Measuring handshake times using TCP analytics

How to determine handshake times with TCP analysis from Allegro Network Multimeter

TCP analysis with Allegro Network Multimeter

2022-02-10

How much time do your handshakes take?

In Figure 1 you can see the client handshake times of the last 10 minutes in the TCP statistics of the Allegro Network Multimeter. Here you can see at a glance that there have been extended response times in the specified period. But for what reason? Is the server on the Internet too far away? Or maybe the WLAN is too weak? Such questions are quickly a thing of the past with the Allegro Network Multimeter. With it you can easily and quickly find out where the response times are too long and what the cause is.

Reasons for longer handshake times

In the table in Figure 2, all data is displayed in tabular form. Here you have the option of sorting in ascending and descending order according to various parameters and can thus quickly see which server or client has the longest handshake time on average.

This is possible because the Allegro Network Multimeter permanently records and analyzes the handshake times. The advantage of this? You can see at a glance if there are latency issues or perhaps even quality issues with the virtual machine. This is often the case with virtual machines in particular, because they operate according to the principle of "best effort."

Best Effort means that as much computing power is distributed here as is currently available.

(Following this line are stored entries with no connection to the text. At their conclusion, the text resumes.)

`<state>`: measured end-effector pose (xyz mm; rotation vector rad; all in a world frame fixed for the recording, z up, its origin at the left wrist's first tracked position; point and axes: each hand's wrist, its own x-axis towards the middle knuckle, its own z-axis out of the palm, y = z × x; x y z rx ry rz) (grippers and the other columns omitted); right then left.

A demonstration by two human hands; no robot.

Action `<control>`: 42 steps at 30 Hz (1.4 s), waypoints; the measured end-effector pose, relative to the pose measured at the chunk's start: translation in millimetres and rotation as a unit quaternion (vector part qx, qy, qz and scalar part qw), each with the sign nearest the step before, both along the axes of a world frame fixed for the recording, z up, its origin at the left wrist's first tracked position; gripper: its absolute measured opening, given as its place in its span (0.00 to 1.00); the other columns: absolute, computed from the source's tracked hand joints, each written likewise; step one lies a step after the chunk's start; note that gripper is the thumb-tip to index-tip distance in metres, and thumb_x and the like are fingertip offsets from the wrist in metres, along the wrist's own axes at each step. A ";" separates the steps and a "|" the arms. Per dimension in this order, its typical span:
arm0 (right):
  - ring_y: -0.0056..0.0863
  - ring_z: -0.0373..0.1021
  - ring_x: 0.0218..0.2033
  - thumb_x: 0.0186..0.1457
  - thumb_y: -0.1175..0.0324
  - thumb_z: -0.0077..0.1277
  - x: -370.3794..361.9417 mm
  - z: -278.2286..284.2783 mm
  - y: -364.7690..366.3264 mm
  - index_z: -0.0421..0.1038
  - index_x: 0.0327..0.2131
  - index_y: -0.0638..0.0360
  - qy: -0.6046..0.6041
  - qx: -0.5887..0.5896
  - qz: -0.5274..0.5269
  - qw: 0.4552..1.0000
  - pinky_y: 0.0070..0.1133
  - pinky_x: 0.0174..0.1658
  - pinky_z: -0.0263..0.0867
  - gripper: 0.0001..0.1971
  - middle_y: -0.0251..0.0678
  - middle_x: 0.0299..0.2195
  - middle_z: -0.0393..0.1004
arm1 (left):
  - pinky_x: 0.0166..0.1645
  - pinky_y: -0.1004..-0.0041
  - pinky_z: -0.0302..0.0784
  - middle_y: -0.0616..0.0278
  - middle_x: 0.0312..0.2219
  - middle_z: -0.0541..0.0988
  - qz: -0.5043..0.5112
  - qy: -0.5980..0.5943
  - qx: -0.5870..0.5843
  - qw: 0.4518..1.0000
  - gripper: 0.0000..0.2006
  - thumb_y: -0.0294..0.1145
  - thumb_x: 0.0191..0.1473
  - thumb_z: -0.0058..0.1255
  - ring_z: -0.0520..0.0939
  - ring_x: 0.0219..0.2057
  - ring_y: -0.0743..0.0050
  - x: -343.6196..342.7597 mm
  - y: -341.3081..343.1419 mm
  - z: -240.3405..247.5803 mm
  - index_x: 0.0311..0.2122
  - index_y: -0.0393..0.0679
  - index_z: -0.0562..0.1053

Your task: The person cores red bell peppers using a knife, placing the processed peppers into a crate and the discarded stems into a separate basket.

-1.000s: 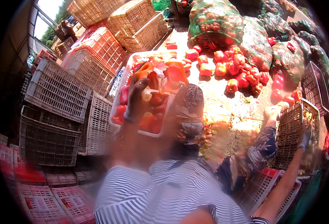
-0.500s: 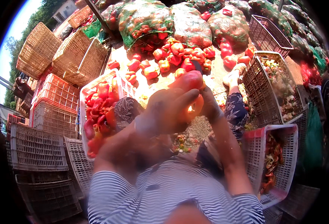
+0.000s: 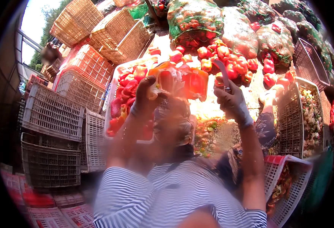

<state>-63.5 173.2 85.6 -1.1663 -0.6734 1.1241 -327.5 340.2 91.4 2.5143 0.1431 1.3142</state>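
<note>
Pepper [image 3: 175,80] spreads open in left hand [image 3: 146,95], knife [image 3: 223,71] in right hand [image 3: 232,100].

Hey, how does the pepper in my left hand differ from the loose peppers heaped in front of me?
The opened pepper is split apart, its pale inside showing, while the loose peppers look whole. The opened pepper is held up in your left hand; the loose peppers lie heaped on the ground. Both show red and orange tones.

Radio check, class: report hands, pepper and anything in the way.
Left hand gripping opened pepper. Right hand holding knife, apart from pepper. No obstruction seen between them.
</note>
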 end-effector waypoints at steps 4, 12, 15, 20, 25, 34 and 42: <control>0.12 0.60 0.17 0.55 0.66 0.55 -4.1 6.5 1.8 0.65 0.54 0.63 0.011 0.025 -0.022 0.999 0.13 0.19 0.54 0.24 0.27 0.20 0.66 | 0.55 0.60 0.73 0.53 0.49 0.68 0.137 -0.025 -0.035 0.990 0.36 0.33 0.44 0.68 0.74 0.52 0.57 -81.0 38.5 23.5 0.56 0.41 0.60; 0.10 0.54 0.13 0.56 0.70 0.53 -9.4 -21.9 -16.2 0.65 0.53 0.62 0.018 -0.014 -0.027 0.999 0.14 0.16 0.49 0.21 0.22 0.17 0.61 | 0.55 0.67 0.71 0.53 0.51 0.73 0.220 -0.004 -0.152 0.964 0.34 0.31 0.44 0.60 0.75 0.51 0.60 -113.5 33.8 113.5 0.58 0.42 0.63; 0.11 0.55 0.13 0.56 0.70 0.53 -10.4 -38.0 -23.2 0.64 0.53 0.64 0.018 -0.041 -0.052 0.998 0.14 0.16 0.49 0.21 0.24 0.17 0.62 | 0.49 0.60 0.75 0.51 0.45 0.76 0.330 0.167 0.070 0.926 0.37 0.33 0.38 0.64 0.79 0.45 0.49 -128.1 33.3 66.1 0.58 0.50 0.64; 0.13 0.56 0.13 0.56 0.67 0.54 -8.9 -66.7 -27.8 0.64 0.53 0.64 0.009 -0.068 -0.054 0.996 0.15 0.17 0.51 0.23 0.26 0.17 0.64 | 0.53 0.60 0.70 0.48 0.45 0.74 0.262 0.573 -0.154 0.761 0.34 0.50 0.48 0.58 0.76 0.47 0.48 -154.0 4.4 -63.0 0.59 0.49 0.66; 0.13 0.57 0.14 0.56 0.64 0.55 -10.6 -85.2 -30.1 0.64 0.52 0.64 -0.007 -0.114 -0.046 0.992 0.15 0.17 0.52 0.23 0.27 0.18 0.65 | 0.54 0.62 0.71 0.51 0.45 0.78 0.296 0.295 -0.347 0.840 0.23 0.45 0.54 0.54 0.78 0.49 0.56 -180.8 37.6 -46.6 0.51 0.42 0.73; 0.15 0.62 0.18 0.55 0.63 0.55 -10.6 -130.7 -23.8 0.67 0.51 0.61 -0.024 -0.178 -0.040 0.983 0.16 0.20 0.57 0.22 0.28 0.20 0.68 | 0.56 0.53 0.67 0.43 0.58 0.63 0.512 0.396 -0.073 0.759 0.29 0.47 0.56 0.48 0.68 0.56 0.43 -133.3 58.8 -136.4 0.62 0.51 0.61; 0.17 0.65 0.20 0.56 0.60 0.55 -2.0 -167.1 -18.9 0.61 0.56 0.61 0.132 -0.212 -0.024 0.968 0.19 0.21 0.62 0.28 0.32 0.24 0.70 | 0.59 0.46 0.60 0.42 0.61 0.59 0.504 0.413 -0.067 0.756 0.31 0.43 0.57 0.45 0.64 0.59 0.39 -128.1 65.5 -142.1 0.65 0.55 0.56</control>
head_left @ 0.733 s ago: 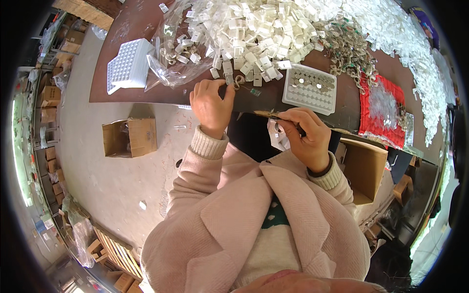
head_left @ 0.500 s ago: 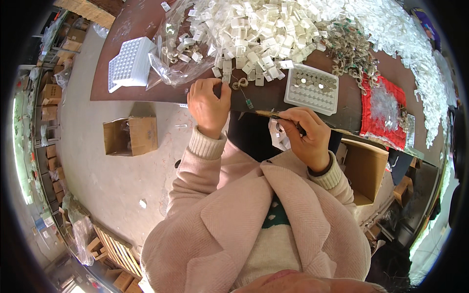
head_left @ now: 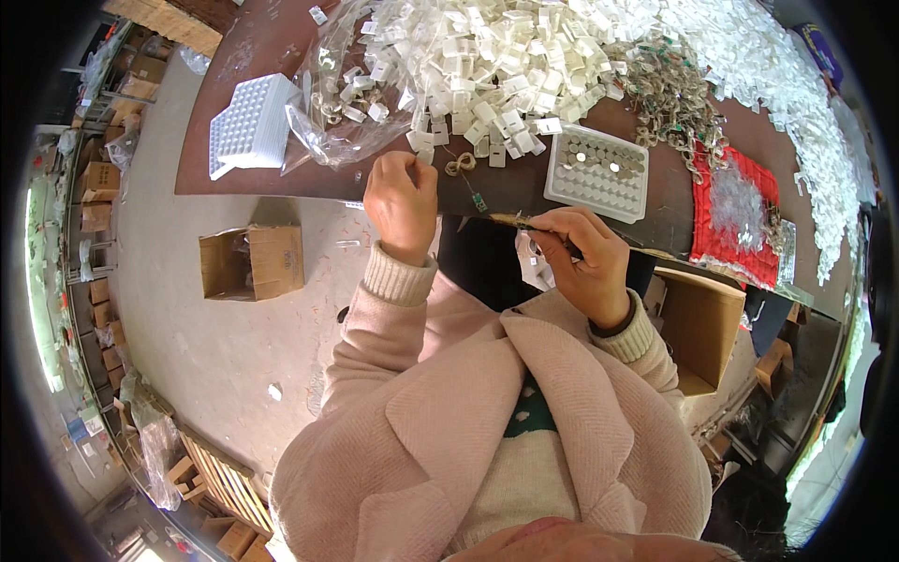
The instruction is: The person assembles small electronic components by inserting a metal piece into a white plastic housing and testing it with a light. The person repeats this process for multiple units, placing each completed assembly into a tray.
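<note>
Head view: left hand point(head_left: 401, 208) and right hand point(head_left: 582, 258) at the tabletop's point(head_left: 515, 183) front edge.
Fingers of both curl narrow; whether they grip anything, I cannot tell. Between them, by that edge, lies a green circuit board point(head_left: 479, 201); a hand catching its coiled wire point(head_left: 461, 165) could drag it off.

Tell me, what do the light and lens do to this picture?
In the head view, the brown table shows a bowed front edge; in the head view, the clear bag glints, and the whitish heap at right looks washed out.
</note>
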The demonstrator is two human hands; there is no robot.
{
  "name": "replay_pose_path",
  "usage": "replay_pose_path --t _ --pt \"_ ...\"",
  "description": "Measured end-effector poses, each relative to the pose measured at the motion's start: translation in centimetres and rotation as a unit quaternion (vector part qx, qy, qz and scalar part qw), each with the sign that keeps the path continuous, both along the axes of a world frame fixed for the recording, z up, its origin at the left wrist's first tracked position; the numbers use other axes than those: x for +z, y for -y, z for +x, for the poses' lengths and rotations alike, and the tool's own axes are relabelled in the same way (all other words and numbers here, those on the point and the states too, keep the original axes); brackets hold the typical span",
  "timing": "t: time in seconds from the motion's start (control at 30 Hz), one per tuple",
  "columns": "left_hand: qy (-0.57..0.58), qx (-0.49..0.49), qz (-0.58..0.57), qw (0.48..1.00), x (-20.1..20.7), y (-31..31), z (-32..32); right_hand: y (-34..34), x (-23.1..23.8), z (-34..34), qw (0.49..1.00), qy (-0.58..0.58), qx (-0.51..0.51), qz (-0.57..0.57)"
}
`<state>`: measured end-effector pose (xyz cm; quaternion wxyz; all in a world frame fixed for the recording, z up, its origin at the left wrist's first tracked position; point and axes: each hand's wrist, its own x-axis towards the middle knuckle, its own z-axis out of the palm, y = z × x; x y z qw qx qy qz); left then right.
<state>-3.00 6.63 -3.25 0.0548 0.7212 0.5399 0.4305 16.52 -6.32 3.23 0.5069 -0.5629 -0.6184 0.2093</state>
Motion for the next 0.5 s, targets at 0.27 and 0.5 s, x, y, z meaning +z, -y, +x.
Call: replay_pose_path --t 0.27,0.5 --pt "0.214 -0.161 -0.133 0.954 4.0 6.3 3.5 0.1 0.8 -0.7 0.9 -0.408 0.129 -0.08" --pt "0.437 -0.34 -0.32 0.768 4.5 7.1 5.3 0.3 1.0 0.0 0.904 -0.419 0.083 -0.028"
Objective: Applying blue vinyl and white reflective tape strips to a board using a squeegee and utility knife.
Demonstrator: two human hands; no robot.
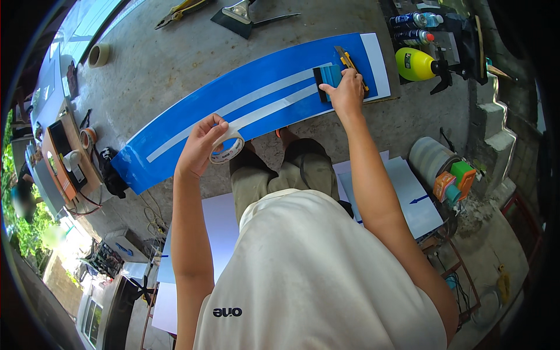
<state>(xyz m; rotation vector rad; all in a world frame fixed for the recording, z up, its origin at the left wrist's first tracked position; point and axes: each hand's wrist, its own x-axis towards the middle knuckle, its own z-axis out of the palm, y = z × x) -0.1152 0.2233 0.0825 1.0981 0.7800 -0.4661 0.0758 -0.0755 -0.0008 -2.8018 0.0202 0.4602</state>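
Note:
A long blue sheet (262, 65) lies across the table in front of me, with two pale strips (256, 96) running lengthwise on it. My left hand (199, 143) is at the sheet's near edge, fingers closed round a roll of white tape (238, 147). Toward the sheet's right end, my right hand (349, 98) grips a teal squeegee (331, 76) with a black edge, which rests on the blue surface. A yellow utility knife (345, 57) lies right beside my right fingertips; part of it is hidden by them.
At the far side lie a wide black-bladed scraper (233, 20) and yellow-handled pliers (182, 11). A tape roll (99, 55) stands at the far left. On the right are a yellow spray bottle (415, 64) and spray cans (408, 21). White sheets (402, 195) lie behind me.

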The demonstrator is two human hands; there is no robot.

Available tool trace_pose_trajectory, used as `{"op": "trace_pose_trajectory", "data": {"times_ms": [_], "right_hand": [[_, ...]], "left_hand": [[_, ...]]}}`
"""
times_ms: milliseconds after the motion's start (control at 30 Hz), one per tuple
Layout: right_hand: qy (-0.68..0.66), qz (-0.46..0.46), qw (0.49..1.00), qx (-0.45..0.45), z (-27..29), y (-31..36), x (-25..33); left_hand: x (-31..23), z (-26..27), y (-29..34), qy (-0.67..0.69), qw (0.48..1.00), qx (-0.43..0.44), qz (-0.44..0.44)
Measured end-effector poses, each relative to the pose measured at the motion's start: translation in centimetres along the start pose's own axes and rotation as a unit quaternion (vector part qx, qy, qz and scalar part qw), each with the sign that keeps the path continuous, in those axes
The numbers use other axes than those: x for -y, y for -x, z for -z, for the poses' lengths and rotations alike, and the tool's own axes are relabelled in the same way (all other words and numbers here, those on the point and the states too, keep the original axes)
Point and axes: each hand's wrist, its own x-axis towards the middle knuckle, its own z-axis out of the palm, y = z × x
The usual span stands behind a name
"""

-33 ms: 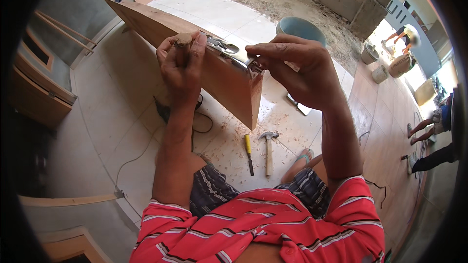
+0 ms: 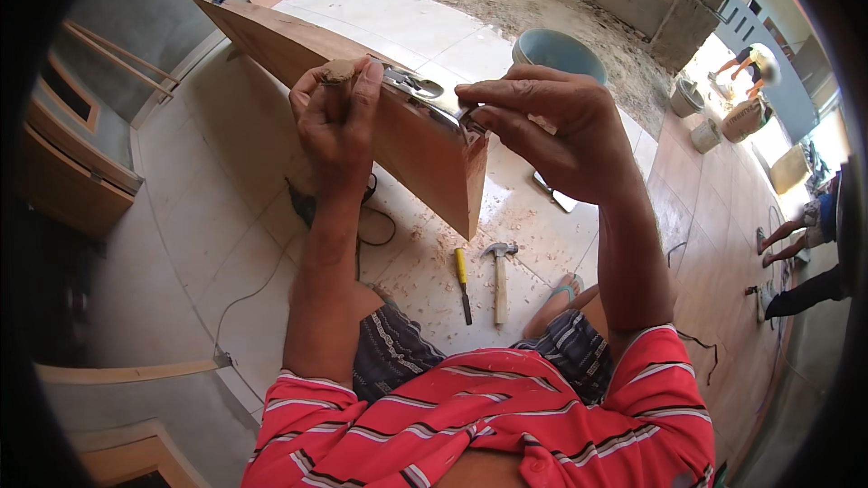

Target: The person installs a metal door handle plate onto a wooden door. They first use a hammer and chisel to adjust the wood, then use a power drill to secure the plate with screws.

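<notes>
A wooden door panel (image 2: 416, 158) stands on its long edge in front of me, running from the far left toward my knees. On its upper edge, near the close end, sits a metal hand plane (image 2: 423, 86) with a shiny lever. My left hand (image 2: 339, 117) is closed around its round wooden grip. At the plane's other end, my right hand (image 2: 565, 126) pinches with thumb and fingers; a curl of shaving or the plane's front hangs below, hard to tell apart. Between my feet lie a claw hammer (image 2: 500, 285) and a yellow-handled chisel (image 2: 463, 285).
Wood shavings (image 2: 434, 235) litter the tiled floor. A dark corded tool (image 2: 301, 203) lies beneath my left forearm. Beyond the panel stands a grey-blue bucket (image 2: 561, 54). Smaller buckets (image 2: 705, 136) and a sack (image 2: 746, 117) are at far right, where other people (image 2: 805, 226) stand or bend.
</notes>
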Motion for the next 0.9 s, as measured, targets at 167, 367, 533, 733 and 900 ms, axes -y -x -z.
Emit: {"op": "trace_pose_trajectory", "data": {"times_ms": [167,367,533,733,900], "right_hand": [[0.012,0.024,0.996,-0.083,-1.6,0.7,-0.2],[0.038,0.038,0.994,-0.094,-2.0,0.2,-0.3],[0.07,0.034,0.99,-0.114,-2.5,1.1,-0.3],[0.068,-0.041,0.994,-0.073,-2.7,1.5,0.7],[0.093,0.035,0.991,-0.093,-3.3,1.7,-0.1]], "left_hand": [[-0.5,-0.1,0.2,0.023,0.999,0.012,0.02],[-0.7,0.2,0.2,0.042,0.998,0.029,0.041],[-0.4,0.1,0.2,0.049,0.997,0.015,0.052],[-0.4,0.2,-0.1,0.0,1.0,0.014,0.024],[0.6,0.2,-0.2,-0.013,1.0,-0.011,-0.024]]}}
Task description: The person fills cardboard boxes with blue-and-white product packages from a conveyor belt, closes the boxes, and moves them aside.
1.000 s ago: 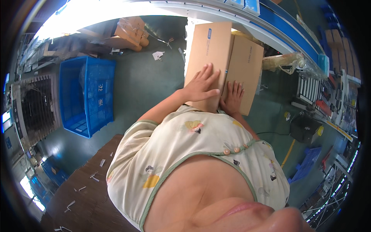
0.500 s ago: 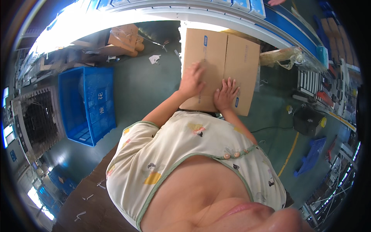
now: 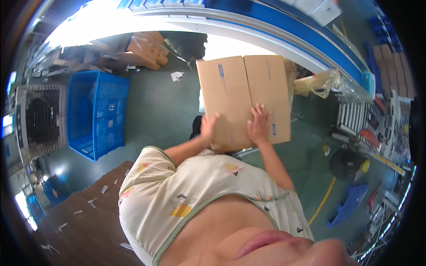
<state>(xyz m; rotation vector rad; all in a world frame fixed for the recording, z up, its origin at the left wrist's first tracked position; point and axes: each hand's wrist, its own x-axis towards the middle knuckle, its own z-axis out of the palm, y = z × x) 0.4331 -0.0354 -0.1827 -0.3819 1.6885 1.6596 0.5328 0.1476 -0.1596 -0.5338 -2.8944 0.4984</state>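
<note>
Two bare hands work on a brown cardboard carton point(image 3: 230, 93), which stands to the right of a blue plastic crate point(image 3: 108, 95), across a stretch of green floor point(image 3: 153, 111). The carton's two top flaps, uneven along the seam a second ago, now meet closely. Half a second ago the seam leaned the other way; the carton has since turned, and a wider bright strip separates it from the conveyor point(image 3: 266, 15) beyond.

The left hand point(image 3: 207, 132), the one nearer the crate, has left the flap where it was raised half a second ago for the carton's near left edge. Its thumb is up, but its fingers are blurred and partly hidden, so whether it grips cannot be told. The right hand point(image 3: 258, 126), farther right of the crate, remains on the right flap beside the seam, palm down with fingers extended, grasping nothing.

A dark shoe point(image 3: 196, 126), unseen in the earlier frames, shows between the crate and the carton. White boxes point(image 3: 326, 11) have come into view on the conveyor, far to the crate's upper right, where another person's hand showed half a second ago. A brown surface point(image 3: 84, 221) strewn with pale scraps lies below the crate
</note>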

This may be fine for one service or another, such as backup, because it does not matter how large or small the time slices are here. For services like an ERP system, on the other hand, things look different. The ERP system sends many small requests, for which it needs computing power immediately.

It is also good to have a quick look at the handshake times for this. We once had the case that the handshake times regularly went way up at certain times. From this we could tell very quickly that something was wrong with the virtual machine. We realized that the host was not allocating enough processing time to the virtual machine. Thus, there were major pauses in which the machine virtually stood still and did not answer any requests.

Measuring response times of a specific IP address

Another useful feature of the TCP statistics is that you can search for any IP address in the table and see its average as well as minimum and maximum response time.

By response time we mean the time it takes for the other side to acknowledge receipt of the TCP data we send out. It is not uncommon that the other side waits a bit with its response to save packets. This is the case with the Linxus operating system, for example. By default, the Linux operating system waits 40 milliseconds before responding. The reason for this is that it hopes to save a few packets if the server responds faster. So it can send the acknowledgement directly.

Figure 2: Table for sorting important parameters

What if the handshake times go well beyond 40 milliseconds?

This is where you should pay attention. In such a case, it usually means that the data packets have reached the server, but the server is either under very high load or the connection is too slow. The same is true in the client direction. If the client is slow to acknowledge the data it receives, it may be that the client or the link is overloaded.

TCP retransmissions

The Allegro Network Multimeter gives you the ability to look into the TCP statistics at any time. This allows you to narrow down on which side the problem lies. This is analogously also possible for TCP retransmissions. As shown in Figure 3, you can see all data packets and retransmitted data of a connection under the menu item TCP Retransmission. This allows you to immediately see what percentage of the data is duplicated and how much data was transmitted in total.

When do data appear twice?

If data appears twice in one place, it means that the remote station did not receive the data. In this case, there was an overload between the device and the receiving system, which caused the data to be lost in the Allegro Network Multimeter.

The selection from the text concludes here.